Through the funding, CCC researchers will create an “Opportunity Index,” and develop new models for increasing financial capability and innovative technologies to deliver financial services. The “Index,” created in collaboration with two high-impact local nonprofits, will measure the availability of essential resources that families need to get ahead, such as high quality education, health care, job opportunities and financial services. Using the index as a benchmark, CCC will work intensively with community leaders and residents to identify barriers to opportunity and determine how they can be addressed.

The Center will also partner with three affordable housing organizations – the Cleveland Housing Network, the Resurrection Project in Chicago and the New York City Housing Authority and Office of Financial Empowerment – that are piloting models for integrating financial capability services into their housing programs. These programs are helping families improve their credit scores as they pay down debt and prepare for new employment and homeownership opportunities as part of a customized financial stability plan.

Additionally, the CCC will also evaluate quality financial inclusion efforts to broaden access for consumers by delivering innovative online and mobile access to affordable options for those who lack traditional bank accounts or services.

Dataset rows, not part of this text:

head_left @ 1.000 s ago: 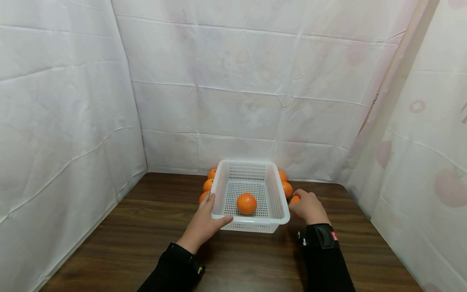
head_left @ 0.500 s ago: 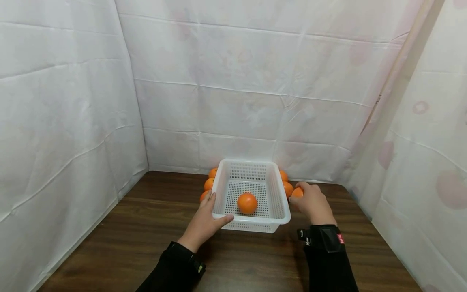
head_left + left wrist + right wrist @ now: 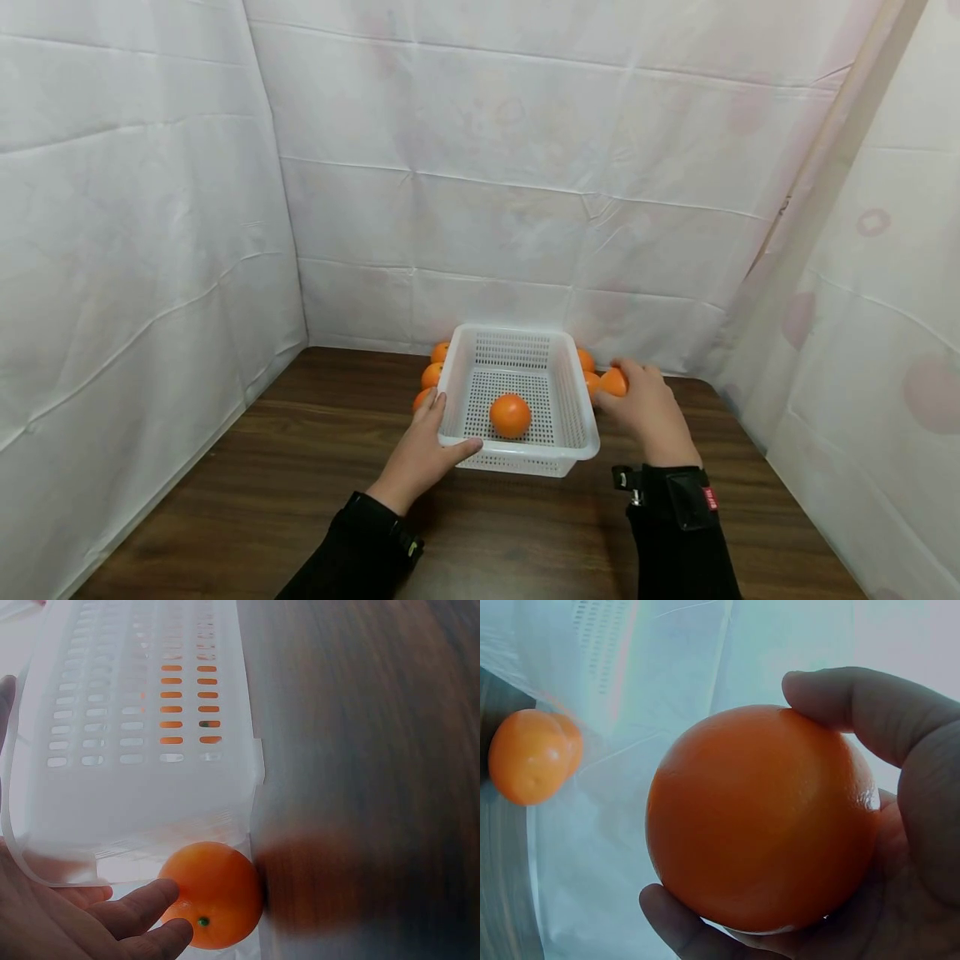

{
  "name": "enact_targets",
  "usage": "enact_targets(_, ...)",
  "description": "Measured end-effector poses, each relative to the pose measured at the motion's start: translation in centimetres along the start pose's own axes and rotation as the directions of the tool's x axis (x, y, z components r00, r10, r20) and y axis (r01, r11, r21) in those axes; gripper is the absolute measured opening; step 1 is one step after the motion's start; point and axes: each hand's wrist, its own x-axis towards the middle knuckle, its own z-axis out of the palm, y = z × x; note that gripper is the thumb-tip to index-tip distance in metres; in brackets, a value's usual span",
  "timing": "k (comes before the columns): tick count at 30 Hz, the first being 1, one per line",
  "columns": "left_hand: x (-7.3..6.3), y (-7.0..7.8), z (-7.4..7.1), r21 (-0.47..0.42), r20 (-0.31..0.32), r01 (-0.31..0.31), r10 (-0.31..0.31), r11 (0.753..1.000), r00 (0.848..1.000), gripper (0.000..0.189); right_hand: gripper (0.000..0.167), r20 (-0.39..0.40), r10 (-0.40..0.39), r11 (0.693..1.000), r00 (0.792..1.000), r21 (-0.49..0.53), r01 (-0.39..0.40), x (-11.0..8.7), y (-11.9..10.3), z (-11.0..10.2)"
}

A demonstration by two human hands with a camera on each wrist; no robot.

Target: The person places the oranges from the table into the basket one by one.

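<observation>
A white perforated plastic basket (image 3: 566, 375) stands on the table, with one orange (image 3: 510, 416) inside near its front end. My left hand (image 3: 420, 454) holds the basket's front left corner, thumb along the front rim and fingers down the left side. In the left wrist view, its fingertips reach an orange (image 3: 214, 896) beside the basket. My right hand (image 3: 648, 412) grips another orange (image 3: 761, 817), thumb on one side and fingers curled round the other. That hand is just right of the basket, lifted off the table.
Several oranges (image 3: 432, 375) line the basket's left side. On its right, two more oranges (image 3: 532, 757) sit near the back, partly hidden in the head view. White cloth (image 3: 487, 208) walls in the dark wooden table (image 3: 300, 475).
My right hand has raised its orange from beside the basket's right side, up and slightly to the right. The left hand and the basket keep their places.
</observation>
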Motion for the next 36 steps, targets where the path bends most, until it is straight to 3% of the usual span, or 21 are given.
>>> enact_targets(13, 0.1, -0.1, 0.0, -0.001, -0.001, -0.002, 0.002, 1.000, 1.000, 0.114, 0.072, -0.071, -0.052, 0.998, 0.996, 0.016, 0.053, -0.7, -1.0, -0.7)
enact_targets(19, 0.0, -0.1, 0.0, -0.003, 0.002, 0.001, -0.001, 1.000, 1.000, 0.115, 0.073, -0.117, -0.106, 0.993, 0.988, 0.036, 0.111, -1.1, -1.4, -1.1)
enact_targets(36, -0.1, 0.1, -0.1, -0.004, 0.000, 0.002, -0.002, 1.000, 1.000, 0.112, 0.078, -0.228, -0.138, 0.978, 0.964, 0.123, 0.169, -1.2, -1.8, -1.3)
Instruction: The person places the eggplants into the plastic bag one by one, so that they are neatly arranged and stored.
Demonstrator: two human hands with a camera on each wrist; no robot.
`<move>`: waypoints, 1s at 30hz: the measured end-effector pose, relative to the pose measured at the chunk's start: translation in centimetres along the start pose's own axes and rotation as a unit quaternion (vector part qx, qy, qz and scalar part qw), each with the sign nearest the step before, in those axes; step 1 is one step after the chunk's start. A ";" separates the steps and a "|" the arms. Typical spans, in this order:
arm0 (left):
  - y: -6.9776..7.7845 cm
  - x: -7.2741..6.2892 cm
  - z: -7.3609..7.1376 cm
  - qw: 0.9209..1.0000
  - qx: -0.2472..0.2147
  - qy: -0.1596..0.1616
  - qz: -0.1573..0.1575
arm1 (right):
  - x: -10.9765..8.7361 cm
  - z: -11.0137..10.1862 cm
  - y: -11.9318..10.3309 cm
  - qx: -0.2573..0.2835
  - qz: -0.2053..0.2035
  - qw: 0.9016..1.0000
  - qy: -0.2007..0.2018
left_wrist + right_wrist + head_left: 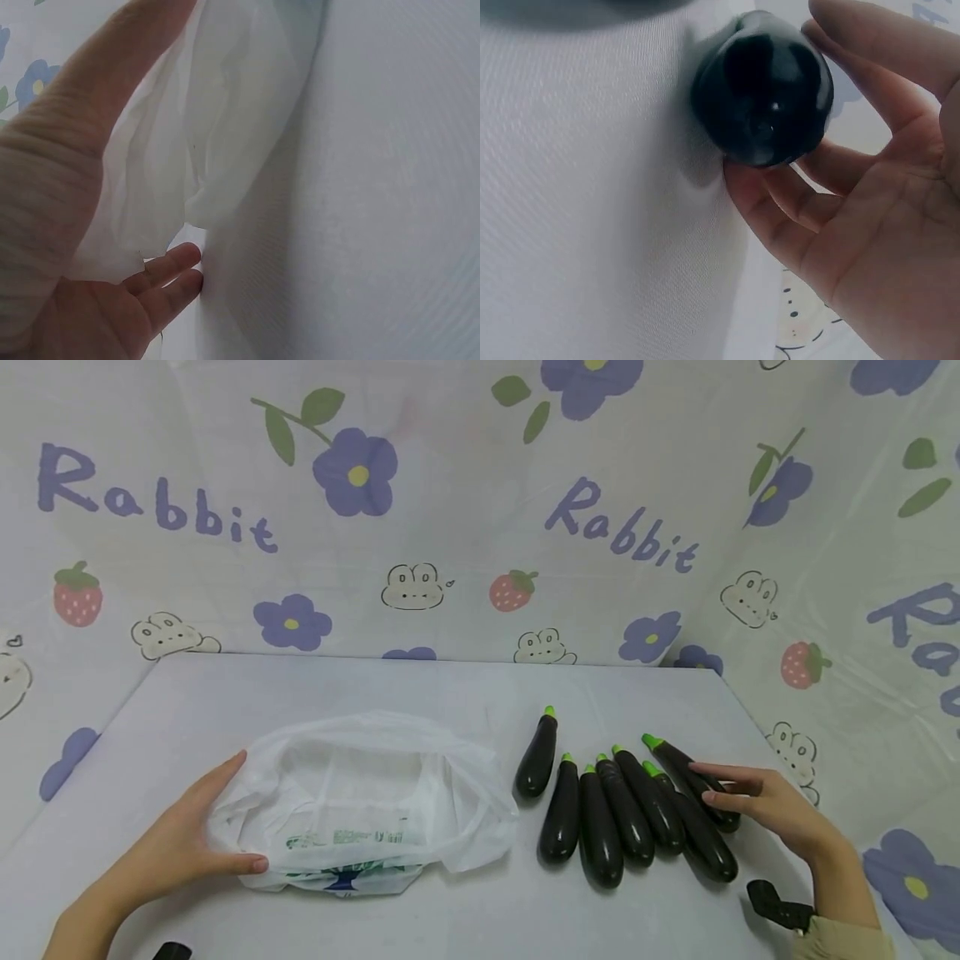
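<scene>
In the head view, a white plastic bag (465, 777) with green print lies on the table, its mouth spread wide. My left hand (176, 835) rests against the bag's left side, thumb in front and fingers stretched along the outside. The left wrist view shows the bag's thin film (225, 112) between the thumb and the loosely bent fingers (176, 296). At the right, my right hand (772, 802) holds the outermost dark eggplant (678, 762) between thumb and fingers. Its rounded end (765, 97) faces the right wrist camera, with fingertips touching its underside.
Several more glossy black eggplants (602, 835) with green stem tips lie side by side between the bag and my right hand. One eggplant (537, 758) lies slightly farther back, beside the bag. A printed cloth (450, 527) hangs behind the white table (480, 927).
</scene>
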State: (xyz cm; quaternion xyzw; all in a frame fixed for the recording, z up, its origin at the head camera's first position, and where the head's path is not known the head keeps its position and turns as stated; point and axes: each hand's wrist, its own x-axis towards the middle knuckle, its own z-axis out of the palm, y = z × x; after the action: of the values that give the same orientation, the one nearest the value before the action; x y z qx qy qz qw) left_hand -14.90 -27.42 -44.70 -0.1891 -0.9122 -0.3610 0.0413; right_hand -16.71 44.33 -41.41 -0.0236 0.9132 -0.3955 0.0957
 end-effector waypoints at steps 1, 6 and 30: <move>0.0 0.0 0.0 1.000 0.001 0.000 0.001 | 0.0 0.0 0.0 0.002 -0.003 1.000 -0.004; -0.1 0.0 0.1 1.000 0.010 0.004 0.008 | 0.0 -0.1 0.1 0.010 -0.010 1.000 -0.020; 0.2 0.0 0.0 1.000 0.014 0.002 0.000 | 0.0 0.6 0.3 0.007 0.003 1.000 0.024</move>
State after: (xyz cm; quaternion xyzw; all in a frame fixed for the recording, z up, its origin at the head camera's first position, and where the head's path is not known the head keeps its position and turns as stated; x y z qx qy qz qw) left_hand -14.81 -27.33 -44.56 -0.1879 -0.9170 -0.3489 0.0461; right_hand -16.61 44.11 -42.00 -0.0105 0.9124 -0.4021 0.0753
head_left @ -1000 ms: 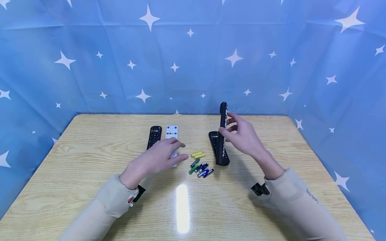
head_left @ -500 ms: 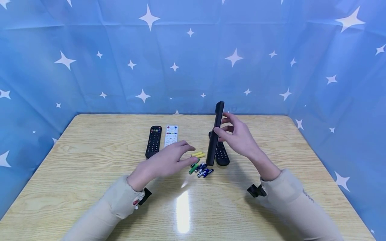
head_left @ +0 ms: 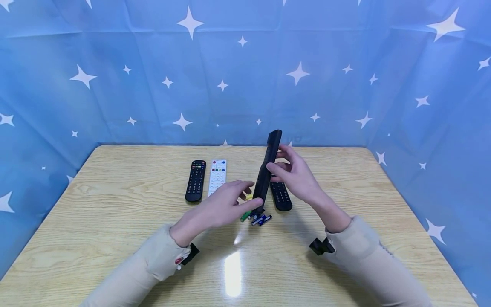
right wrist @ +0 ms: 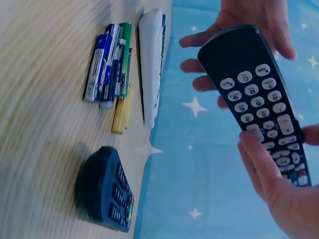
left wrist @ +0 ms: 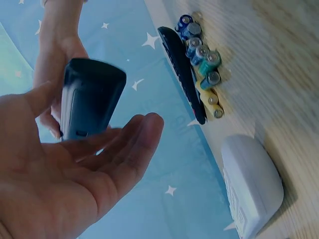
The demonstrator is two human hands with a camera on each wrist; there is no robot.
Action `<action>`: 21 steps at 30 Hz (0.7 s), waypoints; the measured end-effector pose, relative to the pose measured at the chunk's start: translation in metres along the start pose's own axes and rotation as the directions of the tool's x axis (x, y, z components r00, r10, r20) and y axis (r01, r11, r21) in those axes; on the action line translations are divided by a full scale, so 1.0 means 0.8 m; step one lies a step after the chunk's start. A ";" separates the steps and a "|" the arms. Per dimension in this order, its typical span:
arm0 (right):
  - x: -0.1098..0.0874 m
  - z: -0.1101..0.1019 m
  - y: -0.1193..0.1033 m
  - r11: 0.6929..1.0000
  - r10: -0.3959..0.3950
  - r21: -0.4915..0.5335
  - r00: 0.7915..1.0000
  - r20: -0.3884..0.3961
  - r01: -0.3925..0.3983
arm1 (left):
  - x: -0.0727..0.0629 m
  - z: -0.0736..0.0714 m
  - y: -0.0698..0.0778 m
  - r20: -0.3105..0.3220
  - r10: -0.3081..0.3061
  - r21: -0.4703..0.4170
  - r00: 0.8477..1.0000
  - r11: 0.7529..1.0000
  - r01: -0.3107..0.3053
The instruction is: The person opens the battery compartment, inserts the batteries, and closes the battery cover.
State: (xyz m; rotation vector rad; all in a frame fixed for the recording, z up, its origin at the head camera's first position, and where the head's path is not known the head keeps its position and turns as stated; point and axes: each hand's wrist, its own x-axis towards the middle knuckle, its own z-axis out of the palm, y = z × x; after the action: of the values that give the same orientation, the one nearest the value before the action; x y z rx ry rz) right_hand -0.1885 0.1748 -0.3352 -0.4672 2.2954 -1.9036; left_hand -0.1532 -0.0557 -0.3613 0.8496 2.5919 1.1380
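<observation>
My right hand [head_left: 301, 179] grips a black remote control [head_left: 262, 181], raised above the table and tilted, with its lower end toward my left hand [head_left: 218, 207]. Its white buttons and smooth lower end show in the right wrist view, where right-hand fingertips [right wrist: 256, 149] press along its edge. The left hand is relaxed, its fingers [left wrist: 144, 137] spread beside the remote's lower end, and its thumb overlaps that end in the head view. Below lie several batteries [head_left: 262, 220], blue, green and yellow, partly hidden by the remote and the left hand.
A second black remote [head_left: 282, 198] lies just right of the batteries, partly behind the right hand. To the left lie another black remote [head_left: 195, 181] and a white remote [head_left: 217, 175], whose lower end the left hand covers. A starred blue curtain [head_left: 245, 85] hangs behind the wooden table [head_left: 115, 192].
The right hand has brought the held remote leftward over the batteries, turning its back side toward the head camera. The left hand has moved right to its lower end, uncovering the left black remote.
</observation>
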 end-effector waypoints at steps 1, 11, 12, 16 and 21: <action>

“We look forward to working with local partners to explore what is working and what is not, always a critical part of innovation,” said Roberto Quercia, who is co-directing the project with Gorham. “Our findings can be disseminated beyond the university and into the real world where they can inform public policy and practice on the ground.”

Improving consumer financial health is one of the top priorities for JPMorgan Chase. The firm invests in financial capability programs that support innovative new products and services that leverage technology and insights from design and behavioral science to help consumers increase savings, improve credit and build assets.

“Too many people in our country still struggle to make ends meet and we need the public and private sectors to work together to help them. We want to promote vibrant and economically inclusive communities where more people and families can thrive,” said Mel Martinez, chairman for JPMorgan Chase in the Southeast U.S. and a leader in the firm’s financial prosperity work. “Financially healthy individuals increase the financial stability and resiliency of our communities.”

Published February 17, 2016.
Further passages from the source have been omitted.